Prompt: Character for character, give back every line below.

-------- Data excerpt

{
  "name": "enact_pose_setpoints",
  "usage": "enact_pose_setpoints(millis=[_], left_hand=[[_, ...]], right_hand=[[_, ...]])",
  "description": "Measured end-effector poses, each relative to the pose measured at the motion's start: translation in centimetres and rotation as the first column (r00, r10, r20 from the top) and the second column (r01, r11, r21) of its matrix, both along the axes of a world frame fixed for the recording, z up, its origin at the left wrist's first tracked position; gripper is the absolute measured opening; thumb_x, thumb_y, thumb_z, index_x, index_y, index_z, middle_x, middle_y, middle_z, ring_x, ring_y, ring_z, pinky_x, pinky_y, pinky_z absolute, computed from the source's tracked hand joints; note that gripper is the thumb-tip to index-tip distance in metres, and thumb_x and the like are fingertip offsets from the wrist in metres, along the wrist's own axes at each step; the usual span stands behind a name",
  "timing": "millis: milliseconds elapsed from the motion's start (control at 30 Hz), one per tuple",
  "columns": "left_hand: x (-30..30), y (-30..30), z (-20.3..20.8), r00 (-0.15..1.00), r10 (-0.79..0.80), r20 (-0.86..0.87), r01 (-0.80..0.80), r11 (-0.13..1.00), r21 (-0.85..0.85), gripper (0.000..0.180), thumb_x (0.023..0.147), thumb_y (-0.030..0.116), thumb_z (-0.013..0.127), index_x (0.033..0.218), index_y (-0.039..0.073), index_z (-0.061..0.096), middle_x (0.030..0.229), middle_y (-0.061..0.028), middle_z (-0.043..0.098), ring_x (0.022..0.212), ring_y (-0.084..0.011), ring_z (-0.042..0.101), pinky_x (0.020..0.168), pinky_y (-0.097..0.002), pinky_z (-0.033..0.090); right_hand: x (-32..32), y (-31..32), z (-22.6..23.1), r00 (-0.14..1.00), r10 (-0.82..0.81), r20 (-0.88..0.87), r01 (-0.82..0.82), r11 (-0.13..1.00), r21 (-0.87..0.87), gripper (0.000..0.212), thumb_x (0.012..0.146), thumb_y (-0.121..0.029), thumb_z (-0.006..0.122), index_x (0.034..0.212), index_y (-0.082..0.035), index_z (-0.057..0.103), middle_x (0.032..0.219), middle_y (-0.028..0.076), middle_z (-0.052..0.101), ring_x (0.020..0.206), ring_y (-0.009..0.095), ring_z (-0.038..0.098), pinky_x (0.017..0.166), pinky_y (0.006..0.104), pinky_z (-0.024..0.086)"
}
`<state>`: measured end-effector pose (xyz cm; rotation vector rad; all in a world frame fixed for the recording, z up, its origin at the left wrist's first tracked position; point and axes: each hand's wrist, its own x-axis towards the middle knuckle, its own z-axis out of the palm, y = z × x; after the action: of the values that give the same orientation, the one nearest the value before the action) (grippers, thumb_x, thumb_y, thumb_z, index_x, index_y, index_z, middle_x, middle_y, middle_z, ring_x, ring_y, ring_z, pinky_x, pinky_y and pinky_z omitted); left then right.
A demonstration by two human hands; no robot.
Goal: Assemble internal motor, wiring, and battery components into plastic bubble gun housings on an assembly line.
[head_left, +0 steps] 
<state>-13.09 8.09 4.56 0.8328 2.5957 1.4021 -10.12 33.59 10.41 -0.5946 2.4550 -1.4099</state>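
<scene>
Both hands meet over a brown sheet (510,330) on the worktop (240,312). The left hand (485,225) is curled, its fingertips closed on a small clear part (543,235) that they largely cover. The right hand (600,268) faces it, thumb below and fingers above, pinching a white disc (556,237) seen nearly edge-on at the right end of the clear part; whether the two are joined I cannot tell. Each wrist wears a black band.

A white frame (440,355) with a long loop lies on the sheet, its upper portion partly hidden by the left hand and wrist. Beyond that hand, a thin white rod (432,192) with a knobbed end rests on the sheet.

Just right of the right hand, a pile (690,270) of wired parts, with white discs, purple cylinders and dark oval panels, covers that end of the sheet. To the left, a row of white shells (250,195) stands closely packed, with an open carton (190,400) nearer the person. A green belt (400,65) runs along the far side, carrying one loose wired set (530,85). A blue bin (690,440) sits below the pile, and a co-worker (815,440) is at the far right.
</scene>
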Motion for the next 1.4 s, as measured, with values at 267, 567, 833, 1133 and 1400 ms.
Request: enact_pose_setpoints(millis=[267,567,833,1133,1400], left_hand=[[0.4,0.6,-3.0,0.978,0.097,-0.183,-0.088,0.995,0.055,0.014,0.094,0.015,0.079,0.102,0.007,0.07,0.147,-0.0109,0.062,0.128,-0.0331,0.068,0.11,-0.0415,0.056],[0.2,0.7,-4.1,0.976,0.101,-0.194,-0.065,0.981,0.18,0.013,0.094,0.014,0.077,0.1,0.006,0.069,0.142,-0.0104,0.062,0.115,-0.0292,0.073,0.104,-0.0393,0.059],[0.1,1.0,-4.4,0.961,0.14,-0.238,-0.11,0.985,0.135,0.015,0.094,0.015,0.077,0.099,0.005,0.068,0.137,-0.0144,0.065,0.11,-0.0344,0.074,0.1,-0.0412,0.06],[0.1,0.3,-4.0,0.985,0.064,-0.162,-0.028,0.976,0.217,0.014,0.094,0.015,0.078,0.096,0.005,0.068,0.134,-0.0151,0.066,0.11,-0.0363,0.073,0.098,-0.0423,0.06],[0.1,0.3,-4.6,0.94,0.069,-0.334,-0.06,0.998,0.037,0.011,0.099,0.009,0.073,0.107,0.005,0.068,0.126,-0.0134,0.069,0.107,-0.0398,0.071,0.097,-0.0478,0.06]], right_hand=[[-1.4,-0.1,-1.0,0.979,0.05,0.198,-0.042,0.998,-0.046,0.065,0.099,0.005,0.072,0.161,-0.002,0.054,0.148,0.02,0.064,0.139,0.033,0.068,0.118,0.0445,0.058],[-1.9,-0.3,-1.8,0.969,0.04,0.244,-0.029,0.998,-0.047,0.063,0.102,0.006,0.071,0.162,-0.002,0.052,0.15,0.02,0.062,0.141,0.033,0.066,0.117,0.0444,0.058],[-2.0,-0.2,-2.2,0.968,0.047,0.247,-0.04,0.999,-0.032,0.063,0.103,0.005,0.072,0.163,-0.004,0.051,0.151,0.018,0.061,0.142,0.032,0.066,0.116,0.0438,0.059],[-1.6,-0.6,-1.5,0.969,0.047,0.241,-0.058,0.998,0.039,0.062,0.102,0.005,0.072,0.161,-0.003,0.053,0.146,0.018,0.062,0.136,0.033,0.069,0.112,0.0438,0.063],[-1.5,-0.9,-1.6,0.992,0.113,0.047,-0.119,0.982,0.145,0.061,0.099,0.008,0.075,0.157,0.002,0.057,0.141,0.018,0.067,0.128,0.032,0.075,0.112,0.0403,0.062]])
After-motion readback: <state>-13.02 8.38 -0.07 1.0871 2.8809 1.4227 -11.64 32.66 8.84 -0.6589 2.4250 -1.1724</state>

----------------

Solved problem:
{
  "name": "enact_pose_setpoints",
  "usage": "enact_pose_setpoints(millis=[_], left_hand=[[_, ...]], right_hand=[[_, ...]])",
  "description": "Measured end-effector poses, each relative to the pose measured at the motion's start: translation in centimetres and rotation as the first column (r00, r10, r20 from the top) and the second column (r01, r11, r21) of its matrix, both along the axes of a world frame fixed for the recording, z up, its origin at the left wrist's first tracked position; gripper is the absolute measured opening; thumb_x, thumb_y, thumb_z, index_x, index_y, index_z, middle_x, middle_y, middle_z, ring_x, ring_y, ring_z, pinky_x, pinky_y, pinky_z absolute, computed from the source's tracked hand joints; note that gripper is the thumb-tip to index-tip distance in metres, and thumb_x and the like are fingertip offsets from the wrist in metres, along the wrist's own axes at each step; the usual span stands behind a name",
  "timing": "millis: milliseconds elapsed from the motion's start (control at 30 Hz), one per tuple",
  "columns": "left_hand: x (-30..30), y (-30..30), z (-20.3..20.8), r00 (-0.15..1.00), r10 (-0.79..0.80), r20 (-0.86..0.87), r01 (-0.80..0.80), r11 (-0.13..1.00), r21 (-0.85..0.85), gripper (0.000..0.180), thumb_x (0.023..0.147), thumb_y (-0.030..0.116), thumb_z (-0.013..0.127), index_x (0.033..0.218), index_y (-0.039..0.073), index_z (-0.061..0.096), middle_x (0.030..0.229), middle_y (-0.061..0.028), middle_z (-0.043..0.098), ring_x (0.022..0.212), ring_y (-0.084..0.011), ring_z (-0.042..0.101), pinky_x (0.020..0.168), pinky_y (-0.097..0.002), pinky_z (-0.033..0.090); right_hand: x (-32..32), y (-31..32), z (-22.6..23.1), r00 (-0.14..1.00), r10 (-0.82..0.81), r20 (-0.88..0.87), r01 (-0.82..0.82), r11 (-0.13..1.00), r21 (-0.87..0.87), gripper (0.000..0.212), thumb_x (0.012..0.146), thumb_y (-0.121..0.029), thumb_z (-0.006..0.122), index_x (0.034..0.212), index_y (-0.082..0.035), index_z (-0.057..0.103), middle_x (0.032..0.219), middle_y (-0.028..0.076), middle_z (-0.052..0.101), ring_x (0.020..0.206), ring_y (-0.009..0.095), ring_z (-0.038..0.098), pinky_x (0.017..0.166), pinky_y (0.006..0.104), pinky_z (-0.024..0.086)"
}
`<state>`: measured end-effector pose (xyz cm; rotation vector rad; all in a world frame fixed for the recording, z up, its origin at the left wrist's first tracked position; point and axes: each hand's wrist, its own x-axis towards the middle knuckle, its own z-axis out of the palm, y = z × x; after the action: of the values that give the same orientation, the one nearest the value before the action) (grippers, thumb_x, thumb_y, thumb_z, index_x, index_y, index_z, middle_x, middle_y, middle_z, ring_x, ring_y, ring_z, pinky_x, pinky_y and pinky_z omitted); left then right.
A demonstration by two human hands; no robot.
Goal: Assemble internal motor, wiring, and battery components into plastic bubble gun housings on an assembly line.
[head_left, +0 steps] 
<state>-13.09 8.09 4.56 0.8328 2.5957 1.4021 -10.12 33.59 10.41 -0.5946 2.4550 -1.4099</state>
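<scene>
Both hands meet over a brown sheet (510,330) on the worktop (240,312). The left hand (485,225) is curled, its fingertips closed on a small clear part (543,235) that they largely cover. The right hand (600,268) faces it, thumb below and fingers above, pinching a white disc (556,237) seen nearly edge-on at the right end of the clear part; whether the two are joined I cannot tell. Each wrist wears a black band.

A white frame (440,355) with a long loop lies on the sheet, its upper portion partly hidden by the left hand and wrist. Beyond that hand, a thin white rod (432,192) with a knobbed end rests on the sheet.

Just right of the right hand, a pile (690,270) of wired parts, with white discs, purple cylinders and dark oval panels, covers that end of the sheet. To the left, a row of white shells (250,195) stands closely packed, with an open carton (190,400) nearer the person. A green belt (400,65) runs along the far side, carrying one loose wired set (530,85). A blue bin (690,440) sits below the pile, and a co-worker (815,440) is at the far right.
</scene>
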Motion for the next 1.4 s, as measured, with values at 267, 567, 833, 1133 and 1400 ms.
Request: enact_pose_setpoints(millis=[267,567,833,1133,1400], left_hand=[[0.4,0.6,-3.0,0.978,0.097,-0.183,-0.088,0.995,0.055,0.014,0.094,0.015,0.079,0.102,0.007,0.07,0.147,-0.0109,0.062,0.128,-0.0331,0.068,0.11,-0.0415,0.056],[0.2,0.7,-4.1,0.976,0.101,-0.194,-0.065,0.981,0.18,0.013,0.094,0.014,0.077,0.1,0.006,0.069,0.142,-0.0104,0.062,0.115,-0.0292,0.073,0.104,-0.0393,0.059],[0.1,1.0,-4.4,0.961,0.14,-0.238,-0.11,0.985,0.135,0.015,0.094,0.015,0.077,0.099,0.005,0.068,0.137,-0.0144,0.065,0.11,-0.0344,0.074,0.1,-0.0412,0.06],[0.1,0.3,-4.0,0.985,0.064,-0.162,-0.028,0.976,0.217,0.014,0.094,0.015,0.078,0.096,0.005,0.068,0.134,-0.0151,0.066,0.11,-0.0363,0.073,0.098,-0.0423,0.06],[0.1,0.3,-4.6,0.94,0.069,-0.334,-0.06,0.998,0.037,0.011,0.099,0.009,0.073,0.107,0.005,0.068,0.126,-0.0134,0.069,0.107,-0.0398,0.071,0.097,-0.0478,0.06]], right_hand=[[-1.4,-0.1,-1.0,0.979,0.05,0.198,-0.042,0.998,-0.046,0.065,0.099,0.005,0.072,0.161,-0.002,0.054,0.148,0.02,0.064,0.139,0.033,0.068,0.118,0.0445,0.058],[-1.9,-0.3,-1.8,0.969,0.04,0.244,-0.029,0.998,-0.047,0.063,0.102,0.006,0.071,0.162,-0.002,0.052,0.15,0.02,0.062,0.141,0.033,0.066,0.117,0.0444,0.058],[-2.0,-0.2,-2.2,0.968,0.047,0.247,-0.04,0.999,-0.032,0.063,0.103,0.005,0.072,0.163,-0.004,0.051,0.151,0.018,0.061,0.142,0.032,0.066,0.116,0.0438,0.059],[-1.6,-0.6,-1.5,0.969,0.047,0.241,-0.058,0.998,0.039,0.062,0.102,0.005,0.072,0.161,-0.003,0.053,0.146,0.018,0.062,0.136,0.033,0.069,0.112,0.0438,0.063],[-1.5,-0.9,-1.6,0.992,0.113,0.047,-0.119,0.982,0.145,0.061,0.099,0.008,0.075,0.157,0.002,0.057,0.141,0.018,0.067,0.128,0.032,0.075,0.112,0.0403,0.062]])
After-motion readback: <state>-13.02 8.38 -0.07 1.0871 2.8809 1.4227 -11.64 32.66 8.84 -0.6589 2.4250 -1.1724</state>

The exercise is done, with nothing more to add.